**Required action:**
Each line from the start of the entries through the line that contains "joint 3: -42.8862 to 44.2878" should be output exactly, please.

Content starts

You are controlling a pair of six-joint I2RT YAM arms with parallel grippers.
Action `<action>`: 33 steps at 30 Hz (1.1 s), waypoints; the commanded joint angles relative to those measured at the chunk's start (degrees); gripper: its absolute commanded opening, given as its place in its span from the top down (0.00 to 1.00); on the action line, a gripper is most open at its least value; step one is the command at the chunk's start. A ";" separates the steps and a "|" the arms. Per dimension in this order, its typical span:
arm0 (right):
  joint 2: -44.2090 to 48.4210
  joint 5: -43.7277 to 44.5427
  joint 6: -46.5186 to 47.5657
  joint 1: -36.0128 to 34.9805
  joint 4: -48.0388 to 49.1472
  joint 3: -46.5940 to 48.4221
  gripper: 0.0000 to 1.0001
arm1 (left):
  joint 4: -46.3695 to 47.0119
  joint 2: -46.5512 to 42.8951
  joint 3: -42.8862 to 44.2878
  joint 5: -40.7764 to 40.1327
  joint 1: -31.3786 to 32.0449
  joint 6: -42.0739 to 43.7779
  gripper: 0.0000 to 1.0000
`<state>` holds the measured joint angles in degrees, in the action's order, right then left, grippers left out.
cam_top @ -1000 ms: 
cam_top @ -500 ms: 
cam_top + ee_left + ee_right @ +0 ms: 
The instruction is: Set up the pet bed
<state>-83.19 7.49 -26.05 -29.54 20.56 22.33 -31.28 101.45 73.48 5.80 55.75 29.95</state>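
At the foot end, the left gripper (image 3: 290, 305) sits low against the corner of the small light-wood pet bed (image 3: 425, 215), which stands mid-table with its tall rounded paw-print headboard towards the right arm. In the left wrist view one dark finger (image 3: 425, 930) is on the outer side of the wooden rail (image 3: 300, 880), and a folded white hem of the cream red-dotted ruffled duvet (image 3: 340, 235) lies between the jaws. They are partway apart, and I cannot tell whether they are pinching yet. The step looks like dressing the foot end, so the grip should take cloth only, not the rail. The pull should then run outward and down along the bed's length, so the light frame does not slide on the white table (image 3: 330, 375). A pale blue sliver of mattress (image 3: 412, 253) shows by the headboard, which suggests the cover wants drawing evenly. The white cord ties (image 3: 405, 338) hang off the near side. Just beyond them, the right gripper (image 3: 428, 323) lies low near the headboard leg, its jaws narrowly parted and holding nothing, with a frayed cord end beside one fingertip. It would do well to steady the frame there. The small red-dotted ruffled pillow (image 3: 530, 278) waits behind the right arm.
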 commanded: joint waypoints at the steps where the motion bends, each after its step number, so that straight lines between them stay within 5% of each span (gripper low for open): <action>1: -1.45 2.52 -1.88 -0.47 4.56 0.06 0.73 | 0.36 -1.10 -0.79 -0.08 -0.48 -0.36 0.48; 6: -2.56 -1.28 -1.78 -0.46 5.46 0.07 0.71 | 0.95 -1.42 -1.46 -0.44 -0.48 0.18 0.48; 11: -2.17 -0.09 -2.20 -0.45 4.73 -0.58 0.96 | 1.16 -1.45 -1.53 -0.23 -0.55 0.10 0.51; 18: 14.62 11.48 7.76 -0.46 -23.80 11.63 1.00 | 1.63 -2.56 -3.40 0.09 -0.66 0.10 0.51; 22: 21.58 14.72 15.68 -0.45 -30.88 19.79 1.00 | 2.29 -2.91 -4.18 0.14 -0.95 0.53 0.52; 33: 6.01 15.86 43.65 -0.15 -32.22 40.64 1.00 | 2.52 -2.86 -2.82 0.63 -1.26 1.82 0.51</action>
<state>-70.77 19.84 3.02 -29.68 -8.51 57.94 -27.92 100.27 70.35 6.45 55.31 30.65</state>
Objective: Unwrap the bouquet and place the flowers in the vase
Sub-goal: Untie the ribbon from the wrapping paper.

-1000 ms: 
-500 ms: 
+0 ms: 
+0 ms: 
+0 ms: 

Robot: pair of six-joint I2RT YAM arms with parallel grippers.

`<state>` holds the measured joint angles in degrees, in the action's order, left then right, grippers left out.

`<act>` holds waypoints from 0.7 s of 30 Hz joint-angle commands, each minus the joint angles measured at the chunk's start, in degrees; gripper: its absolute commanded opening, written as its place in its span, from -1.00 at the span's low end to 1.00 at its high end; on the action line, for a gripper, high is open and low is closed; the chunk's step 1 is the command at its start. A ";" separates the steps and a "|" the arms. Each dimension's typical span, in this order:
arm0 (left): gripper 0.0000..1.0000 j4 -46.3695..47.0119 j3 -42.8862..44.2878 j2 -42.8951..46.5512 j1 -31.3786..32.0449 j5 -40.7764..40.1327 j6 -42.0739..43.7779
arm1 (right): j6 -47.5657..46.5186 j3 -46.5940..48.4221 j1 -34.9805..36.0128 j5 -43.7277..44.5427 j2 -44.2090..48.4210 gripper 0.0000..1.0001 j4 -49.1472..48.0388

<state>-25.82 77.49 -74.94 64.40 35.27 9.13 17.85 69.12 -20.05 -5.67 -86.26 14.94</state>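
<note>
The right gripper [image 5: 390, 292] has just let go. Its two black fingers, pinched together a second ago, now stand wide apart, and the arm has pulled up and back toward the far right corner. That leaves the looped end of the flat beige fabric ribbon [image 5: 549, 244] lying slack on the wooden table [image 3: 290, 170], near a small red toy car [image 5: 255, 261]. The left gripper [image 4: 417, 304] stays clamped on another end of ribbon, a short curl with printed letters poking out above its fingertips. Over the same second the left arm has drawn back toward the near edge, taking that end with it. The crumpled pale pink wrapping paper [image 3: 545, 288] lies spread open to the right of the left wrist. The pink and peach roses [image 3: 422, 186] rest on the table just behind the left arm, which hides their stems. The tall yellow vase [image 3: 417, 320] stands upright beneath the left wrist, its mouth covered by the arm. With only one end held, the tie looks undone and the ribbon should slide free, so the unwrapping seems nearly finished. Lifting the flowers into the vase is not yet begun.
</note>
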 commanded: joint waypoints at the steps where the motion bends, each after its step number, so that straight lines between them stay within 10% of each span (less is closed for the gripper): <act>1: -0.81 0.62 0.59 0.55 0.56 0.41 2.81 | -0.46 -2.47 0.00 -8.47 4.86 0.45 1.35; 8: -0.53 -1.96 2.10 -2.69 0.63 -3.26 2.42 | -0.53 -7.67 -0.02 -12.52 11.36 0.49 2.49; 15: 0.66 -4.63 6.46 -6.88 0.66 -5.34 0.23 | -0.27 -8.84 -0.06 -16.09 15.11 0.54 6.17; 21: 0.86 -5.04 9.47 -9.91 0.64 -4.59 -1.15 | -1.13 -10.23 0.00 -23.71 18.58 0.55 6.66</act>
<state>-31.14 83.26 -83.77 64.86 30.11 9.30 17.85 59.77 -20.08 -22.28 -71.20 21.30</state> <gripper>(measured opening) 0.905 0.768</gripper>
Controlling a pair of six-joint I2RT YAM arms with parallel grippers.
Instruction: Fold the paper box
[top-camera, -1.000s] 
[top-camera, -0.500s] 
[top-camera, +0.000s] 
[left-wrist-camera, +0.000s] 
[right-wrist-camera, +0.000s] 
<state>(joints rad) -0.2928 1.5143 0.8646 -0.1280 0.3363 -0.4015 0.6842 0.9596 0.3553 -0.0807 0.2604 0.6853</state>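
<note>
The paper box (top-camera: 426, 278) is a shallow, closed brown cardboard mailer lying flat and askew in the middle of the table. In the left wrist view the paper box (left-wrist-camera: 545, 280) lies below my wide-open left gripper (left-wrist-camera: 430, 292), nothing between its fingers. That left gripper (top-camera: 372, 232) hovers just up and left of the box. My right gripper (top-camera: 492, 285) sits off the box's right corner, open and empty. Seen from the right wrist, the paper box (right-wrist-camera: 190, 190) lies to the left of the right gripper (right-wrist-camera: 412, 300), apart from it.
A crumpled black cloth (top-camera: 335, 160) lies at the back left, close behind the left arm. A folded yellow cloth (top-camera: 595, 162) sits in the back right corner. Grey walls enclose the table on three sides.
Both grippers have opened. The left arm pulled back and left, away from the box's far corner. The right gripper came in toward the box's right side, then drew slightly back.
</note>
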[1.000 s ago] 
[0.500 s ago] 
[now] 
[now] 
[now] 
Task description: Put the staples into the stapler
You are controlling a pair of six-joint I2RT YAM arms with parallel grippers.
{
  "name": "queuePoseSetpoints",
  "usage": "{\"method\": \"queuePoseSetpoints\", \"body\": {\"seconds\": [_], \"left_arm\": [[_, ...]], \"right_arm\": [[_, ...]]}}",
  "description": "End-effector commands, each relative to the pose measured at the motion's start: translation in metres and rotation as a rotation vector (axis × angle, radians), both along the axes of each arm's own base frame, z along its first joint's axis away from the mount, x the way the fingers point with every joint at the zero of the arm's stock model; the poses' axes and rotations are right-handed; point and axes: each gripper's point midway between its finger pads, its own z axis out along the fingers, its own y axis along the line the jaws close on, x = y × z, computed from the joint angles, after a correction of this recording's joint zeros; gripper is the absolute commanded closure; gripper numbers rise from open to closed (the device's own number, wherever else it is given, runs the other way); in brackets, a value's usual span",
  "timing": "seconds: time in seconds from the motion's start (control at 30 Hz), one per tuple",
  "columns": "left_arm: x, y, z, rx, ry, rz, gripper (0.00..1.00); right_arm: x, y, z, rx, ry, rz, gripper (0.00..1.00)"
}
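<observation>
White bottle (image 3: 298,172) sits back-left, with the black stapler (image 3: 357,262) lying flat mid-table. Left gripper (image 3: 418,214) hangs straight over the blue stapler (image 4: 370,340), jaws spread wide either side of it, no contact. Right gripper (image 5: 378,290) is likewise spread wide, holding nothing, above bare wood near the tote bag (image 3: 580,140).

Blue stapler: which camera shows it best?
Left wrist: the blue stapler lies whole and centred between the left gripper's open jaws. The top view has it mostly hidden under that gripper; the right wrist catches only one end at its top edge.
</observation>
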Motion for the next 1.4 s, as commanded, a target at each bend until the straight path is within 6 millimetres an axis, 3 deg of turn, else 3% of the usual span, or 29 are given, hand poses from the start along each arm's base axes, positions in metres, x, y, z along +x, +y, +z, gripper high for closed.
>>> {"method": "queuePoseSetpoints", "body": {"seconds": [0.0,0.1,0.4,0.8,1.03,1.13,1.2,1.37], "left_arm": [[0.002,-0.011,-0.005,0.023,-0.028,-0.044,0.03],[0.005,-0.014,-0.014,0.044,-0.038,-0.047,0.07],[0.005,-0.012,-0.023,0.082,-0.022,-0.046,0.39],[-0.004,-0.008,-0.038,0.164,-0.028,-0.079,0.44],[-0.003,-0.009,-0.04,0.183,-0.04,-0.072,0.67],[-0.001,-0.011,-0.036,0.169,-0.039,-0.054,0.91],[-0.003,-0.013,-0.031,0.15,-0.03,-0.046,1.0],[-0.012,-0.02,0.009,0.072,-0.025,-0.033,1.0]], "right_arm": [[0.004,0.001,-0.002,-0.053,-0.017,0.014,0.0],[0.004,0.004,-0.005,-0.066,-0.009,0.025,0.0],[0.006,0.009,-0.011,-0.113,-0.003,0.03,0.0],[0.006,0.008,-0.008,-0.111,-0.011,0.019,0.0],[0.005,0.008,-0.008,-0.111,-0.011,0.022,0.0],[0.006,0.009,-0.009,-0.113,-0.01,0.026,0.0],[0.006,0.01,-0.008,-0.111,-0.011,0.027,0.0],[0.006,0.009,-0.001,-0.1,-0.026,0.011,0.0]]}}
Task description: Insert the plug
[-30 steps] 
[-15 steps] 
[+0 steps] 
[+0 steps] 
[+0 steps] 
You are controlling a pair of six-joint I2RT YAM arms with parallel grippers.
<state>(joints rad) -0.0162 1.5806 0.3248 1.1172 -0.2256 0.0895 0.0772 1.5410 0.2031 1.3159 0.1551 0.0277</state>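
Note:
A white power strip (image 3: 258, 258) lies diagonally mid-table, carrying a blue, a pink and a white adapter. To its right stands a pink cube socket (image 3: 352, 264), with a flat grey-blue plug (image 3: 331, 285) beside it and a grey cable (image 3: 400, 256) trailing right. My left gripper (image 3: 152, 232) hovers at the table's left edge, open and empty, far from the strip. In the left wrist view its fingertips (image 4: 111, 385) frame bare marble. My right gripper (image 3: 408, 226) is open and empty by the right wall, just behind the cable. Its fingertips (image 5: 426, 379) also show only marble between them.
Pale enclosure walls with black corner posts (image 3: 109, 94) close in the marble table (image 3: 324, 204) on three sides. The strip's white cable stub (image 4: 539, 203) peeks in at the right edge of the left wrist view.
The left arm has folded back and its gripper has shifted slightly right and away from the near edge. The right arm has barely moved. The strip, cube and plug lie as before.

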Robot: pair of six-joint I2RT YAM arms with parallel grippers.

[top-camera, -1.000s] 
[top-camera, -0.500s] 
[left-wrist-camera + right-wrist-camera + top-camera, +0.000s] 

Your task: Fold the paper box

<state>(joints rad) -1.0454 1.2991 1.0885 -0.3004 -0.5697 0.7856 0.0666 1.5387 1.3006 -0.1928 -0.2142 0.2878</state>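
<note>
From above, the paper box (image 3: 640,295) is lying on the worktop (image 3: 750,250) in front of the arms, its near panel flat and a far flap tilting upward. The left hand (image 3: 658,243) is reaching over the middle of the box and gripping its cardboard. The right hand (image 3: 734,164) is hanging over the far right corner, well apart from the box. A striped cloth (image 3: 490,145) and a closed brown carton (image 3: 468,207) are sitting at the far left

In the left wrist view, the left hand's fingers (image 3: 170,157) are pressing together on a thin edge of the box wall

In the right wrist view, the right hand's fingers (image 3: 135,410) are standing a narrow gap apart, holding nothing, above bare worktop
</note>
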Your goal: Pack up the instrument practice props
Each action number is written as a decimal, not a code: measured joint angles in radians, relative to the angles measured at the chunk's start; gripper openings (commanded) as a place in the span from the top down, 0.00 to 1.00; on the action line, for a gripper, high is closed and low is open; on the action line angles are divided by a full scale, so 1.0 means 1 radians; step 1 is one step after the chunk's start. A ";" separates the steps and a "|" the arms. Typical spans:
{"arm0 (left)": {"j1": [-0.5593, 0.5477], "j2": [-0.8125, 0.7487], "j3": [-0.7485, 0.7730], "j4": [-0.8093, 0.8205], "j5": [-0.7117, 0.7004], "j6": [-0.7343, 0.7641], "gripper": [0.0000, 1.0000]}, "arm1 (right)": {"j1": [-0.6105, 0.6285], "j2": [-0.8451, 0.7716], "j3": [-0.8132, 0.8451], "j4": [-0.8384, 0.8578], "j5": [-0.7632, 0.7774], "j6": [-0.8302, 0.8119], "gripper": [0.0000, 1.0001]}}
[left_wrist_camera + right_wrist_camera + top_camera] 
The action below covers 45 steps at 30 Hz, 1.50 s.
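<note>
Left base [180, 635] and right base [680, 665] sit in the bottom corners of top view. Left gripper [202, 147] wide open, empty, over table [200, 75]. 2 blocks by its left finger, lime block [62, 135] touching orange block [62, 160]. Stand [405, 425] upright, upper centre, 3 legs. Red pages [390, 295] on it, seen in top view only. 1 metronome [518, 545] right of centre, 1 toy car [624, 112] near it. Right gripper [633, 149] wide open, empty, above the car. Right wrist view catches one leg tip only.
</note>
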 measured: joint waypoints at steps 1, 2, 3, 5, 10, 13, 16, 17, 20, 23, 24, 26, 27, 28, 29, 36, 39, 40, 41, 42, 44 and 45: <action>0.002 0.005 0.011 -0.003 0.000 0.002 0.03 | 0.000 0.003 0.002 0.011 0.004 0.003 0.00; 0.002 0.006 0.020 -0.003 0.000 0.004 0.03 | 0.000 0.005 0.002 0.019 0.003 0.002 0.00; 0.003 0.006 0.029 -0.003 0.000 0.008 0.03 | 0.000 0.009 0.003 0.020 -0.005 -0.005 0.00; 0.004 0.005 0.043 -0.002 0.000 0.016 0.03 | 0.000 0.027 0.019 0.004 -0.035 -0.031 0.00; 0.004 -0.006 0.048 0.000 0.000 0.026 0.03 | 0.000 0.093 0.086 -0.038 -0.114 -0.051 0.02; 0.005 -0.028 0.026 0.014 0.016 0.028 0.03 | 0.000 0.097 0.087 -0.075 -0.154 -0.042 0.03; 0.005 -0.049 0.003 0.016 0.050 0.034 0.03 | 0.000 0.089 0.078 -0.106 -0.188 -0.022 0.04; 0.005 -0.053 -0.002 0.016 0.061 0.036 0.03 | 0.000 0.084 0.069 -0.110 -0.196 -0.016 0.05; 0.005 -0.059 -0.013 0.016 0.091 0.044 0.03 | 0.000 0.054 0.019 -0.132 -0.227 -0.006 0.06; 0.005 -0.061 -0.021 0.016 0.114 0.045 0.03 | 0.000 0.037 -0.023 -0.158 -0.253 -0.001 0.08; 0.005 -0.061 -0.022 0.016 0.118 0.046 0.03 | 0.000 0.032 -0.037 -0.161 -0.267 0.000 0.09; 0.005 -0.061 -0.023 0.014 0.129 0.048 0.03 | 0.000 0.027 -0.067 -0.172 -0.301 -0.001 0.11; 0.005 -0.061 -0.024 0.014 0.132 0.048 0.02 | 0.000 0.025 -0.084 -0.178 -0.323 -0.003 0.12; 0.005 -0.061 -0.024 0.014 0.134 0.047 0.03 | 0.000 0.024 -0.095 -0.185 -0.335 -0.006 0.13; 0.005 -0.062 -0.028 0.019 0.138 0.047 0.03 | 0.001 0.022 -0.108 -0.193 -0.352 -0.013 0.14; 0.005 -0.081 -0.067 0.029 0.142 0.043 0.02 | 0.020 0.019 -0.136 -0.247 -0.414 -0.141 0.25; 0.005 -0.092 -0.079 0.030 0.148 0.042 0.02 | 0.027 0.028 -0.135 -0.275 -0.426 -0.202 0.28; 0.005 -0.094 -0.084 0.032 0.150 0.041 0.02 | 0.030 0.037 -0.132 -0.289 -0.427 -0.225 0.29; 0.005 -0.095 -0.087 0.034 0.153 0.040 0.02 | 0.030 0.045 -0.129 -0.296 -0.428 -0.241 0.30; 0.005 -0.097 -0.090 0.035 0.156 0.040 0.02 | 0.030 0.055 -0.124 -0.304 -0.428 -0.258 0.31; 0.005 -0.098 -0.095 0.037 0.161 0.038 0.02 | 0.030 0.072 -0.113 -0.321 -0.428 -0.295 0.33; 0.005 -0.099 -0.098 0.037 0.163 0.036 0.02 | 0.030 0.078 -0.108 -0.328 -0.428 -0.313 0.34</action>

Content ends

**Finished task:**
You are controlling a pair of six-joint I2RT YAM arms with parallel grippers.
Action `<action>`: 33 steps at 30 Hz (1.1 s), waypoints; the commanded joint angles relative to those measured at the chunk's start (degrees); gripper: its absolute commanded opening, given as its place in its span from the top down (0.00 to 1.00); on the action line, a gripper is most open at its least value; step one is the command at the chunk's start. A ";" separates the steps and a "|" the arms. Per dimension in this order, its typical span:
arm0 (right):
  joint 2: -44.2090 to 48.4210
  joint 5: -43.7277 to 44.5427
  joint 6: -46.5186 to 47.5657
  joint 1: -36.0128 to 34.9805
  joint 4: -48.0388 to 49.1472
  joint 3: -46.5940 to 48.4221
  gripper: 0.0000 to 1.0001
arm1 (left):
  joint 4: -46.3695 to 47.0119
  joint 2: -46.5512 to 42.8951
  joint 3: -42.8862 to 44.2878

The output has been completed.